Saturday, April 9, 2011

Sidney Lumet dies at 86

Categories: Movies
Sidney Lumet, whose career behind the camera encompassed classics stretching from his 1957 Best Picture nominee 12 Angry Men to the acclaimed 2007 drama Before the Devil Knows You’re Dead, has died at age 86, according to the New York Times, citing his stepdaughter. The cause was lymphoma.
Lumet was the quintessential actor’s director. Over the course of his brilliant 60-year career, the New York filmmaker behind some of the most energetic, innovative, and flat-out greatest films of the 1960s and ‘70s, snagged 18 Academy Award nominations for his leading men and women, including Al Pacino in Dog Day Afternoon, Ingrid Bergman in Murder on the Orient Express, and Paul Newman in The Verdict. Still, he was often overlooked on the other side of the camera, never winning a statuette himself besides the honorary Oscar he was given in 2005.
Lumet was born in Philadelphia in 1924. Show business was in his blood — his father was an actor and his mother was a dancer — and he quickly followed their lead into the family business, making his acting debut at age 4 in the Yiddish theater in New York. In his 20s, after a string of promising parts on stage and screen, he splintered off from Lee Strasberg’s famous Actor’s Studio in frustration and started his own Method-oriented acting troupe that included future stars Yul Brynner and Eli Wallach. But soon, Lumet realized that his future laid behind the camera not in front of it.

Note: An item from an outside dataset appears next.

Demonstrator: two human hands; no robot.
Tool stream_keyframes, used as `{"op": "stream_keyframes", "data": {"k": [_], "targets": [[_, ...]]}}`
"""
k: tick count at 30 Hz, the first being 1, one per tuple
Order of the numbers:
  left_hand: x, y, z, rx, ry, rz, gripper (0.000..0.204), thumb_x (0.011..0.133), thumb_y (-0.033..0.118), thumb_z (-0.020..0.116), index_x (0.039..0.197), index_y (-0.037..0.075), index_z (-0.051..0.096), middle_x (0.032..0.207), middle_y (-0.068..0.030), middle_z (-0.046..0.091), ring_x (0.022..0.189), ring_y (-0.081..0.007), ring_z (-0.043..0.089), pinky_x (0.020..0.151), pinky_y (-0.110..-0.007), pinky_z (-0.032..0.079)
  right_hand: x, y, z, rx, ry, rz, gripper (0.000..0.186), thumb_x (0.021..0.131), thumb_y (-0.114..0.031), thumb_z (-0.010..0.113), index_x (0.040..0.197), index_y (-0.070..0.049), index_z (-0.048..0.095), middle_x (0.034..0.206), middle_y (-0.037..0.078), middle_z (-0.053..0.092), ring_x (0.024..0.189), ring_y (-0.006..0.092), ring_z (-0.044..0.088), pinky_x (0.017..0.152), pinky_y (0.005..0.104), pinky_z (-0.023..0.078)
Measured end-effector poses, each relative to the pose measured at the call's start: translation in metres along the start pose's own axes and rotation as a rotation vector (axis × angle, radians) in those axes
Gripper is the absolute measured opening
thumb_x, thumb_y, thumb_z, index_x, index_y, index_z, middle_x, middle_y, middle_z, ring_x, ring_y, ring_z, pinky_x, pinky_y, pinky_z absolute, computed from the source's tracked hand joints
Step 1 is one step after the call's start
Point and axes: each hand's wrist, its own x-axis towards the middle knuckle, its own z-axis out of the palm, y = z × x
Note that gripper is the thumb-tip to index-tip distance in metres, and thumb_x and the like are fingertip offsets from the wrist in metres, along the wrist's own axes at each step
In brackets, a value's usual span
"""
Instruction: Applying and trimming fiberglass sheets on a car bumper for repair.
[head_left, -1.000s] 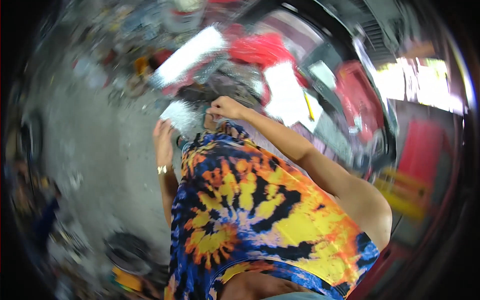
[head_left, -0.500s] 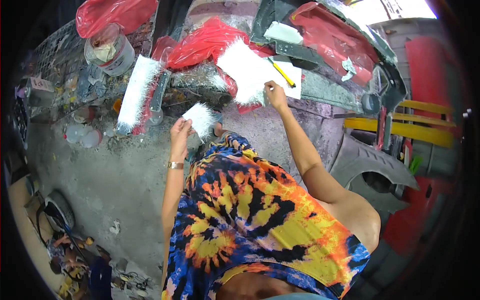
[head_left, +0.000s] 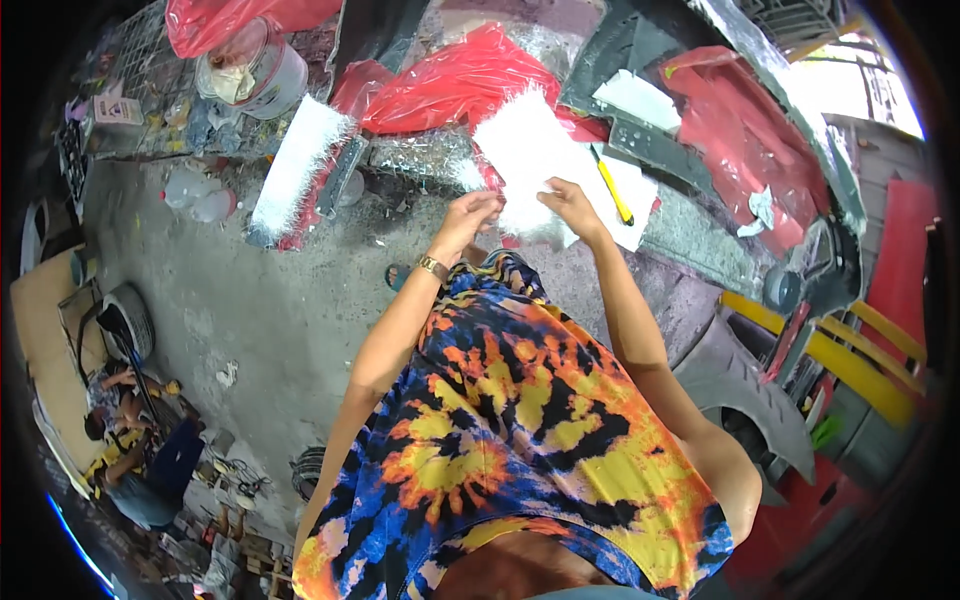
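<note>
A white fibreglass mat with frayed edges lies on the bench in front of me. My left hand is closed in a pinch at its lower left edge, where white fibre reaches the fingertips. Fingers bent together, my right hand grips at the lower right of the white fibre. Where the small piece ends and the larger mat begins cannot be made out, white on white. A yellow utility knife rests on a white sheet just right of my right hand.
A long fibreglass strip lies to the left, below an open bucket. Red plastic film covers part of the bench. A dark panel curves along the right. A grey fender and yellow bars stand at right.
My left hand has moved right and up with the small mat piece, from beside the strip to the larger mat. The right hand stays near that mat's lower edge. The view has shifted.
</note>
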Motion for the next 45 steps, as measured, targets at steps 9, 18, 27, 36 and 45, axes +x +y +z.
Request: {"op": "stream_keyframes", "data": {"k": [9,18,27,36,45], "targets": [[-0.048,-0.035,-0.081,0.023,0.352,-0.098,0.023,0.095,0.025,0.058,0.108,0.007,0.064,0.097,-0.0031,0.068,0.084,-0.0103,0.062,0.071,-0.024,0.047,0.032,-0.033,0.098,-0.797,0.207,-0.422,0.045,0.075,-0.038,0.074,0.098,-0.002,0.058,0.091,0.015,0.062,0.086,0.0323,0.063,0.070,0.0424,0.050],[-0.098,-0.045,-0.074,0.015,0.447,-0.112,0.023,0.096,0.024,0.056,0.108,0.006,0.063,0.098,-0.0036,0.068,0.086,-0.0095,0.062,0.071,-0.023,0.048,0.054,-0.008,0.111,-1.050,0.271,-0.214,0.035,0.080,-0.032,0.069,0.096,-0.005,0.053,0.095,0.012,0.062,0.091,0.0295,0.062,0.075,0.0451,0.044],[-0.084,-0.016,-0.042,-0.010,0.229,-0.044,0.032,0.097,0.029,0.054,0.117,0.004,0.058,0.113,-0.0081,0.065,0.103,-0.0155,0.062,0.086,-0.030,0.049,0.049,-0.011,0.061,-0.618,0.226,-0.151,0.017,0.083,-0.018,0.064,0.088,-0.003,0.057,0.075,0.018,0.062,0.072,0.0353,0.063,0.066,0.0457,0.045],[-0.041,0.012,-0.031,-0.486,0.035,0.165,0.039,0.096,0.029,0.057,0.125,0.003,0.052,0.121,-0.0093,0.060,0.115,-0.0186,0.056,0.095,-0.033,0.046,0.005,-0.086,0.099,-0.468,-0.091,-0.311,0.023,0.082,-0.015,0.068,0.081,0.001,0.052,0.064,0.016,0.049,0.057,0.0280,0.049,0.056,0.0393,0.041],[-0.134,0.034,-0.077,-0.469,0.389,0.450,0.032,0.097,0.023,0.056,0.122,0.003,0.060,0.129,-0.0085,0.058,0.117,-0.0144,0.054,0.099,-0.031,0.042,0.018,-0.137,0.185,-0.069,-0.474,-0.285,0.028,0.085,-0.016,0.069,0.107,0.000,0.063,0.080,0.003,0.061,0.069,0.0084,0.052,0.060,0.0237,0.042]]}}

After breaking in to the profession by directing live television in the early ‘50s like his peers Robert Altman and John Frankenheimer, Lumet made his feature directing debut with 1957’s12 Angry Men, a tense and claustrophobic drama set in a jury room that earned a Best Picture nomination as well as a Best Director nod for Lumet. It was to be the first of many dates with Oscar, even though Lumet always had mixed feelings about the honor. “It’s a great rat f—,” Lumet told EW in 2008. “I never thought I was going to win and so far I haven’t! And yet, when you get into the limo, on the ride over you’ve somehow convinced yourself that you have a chance.”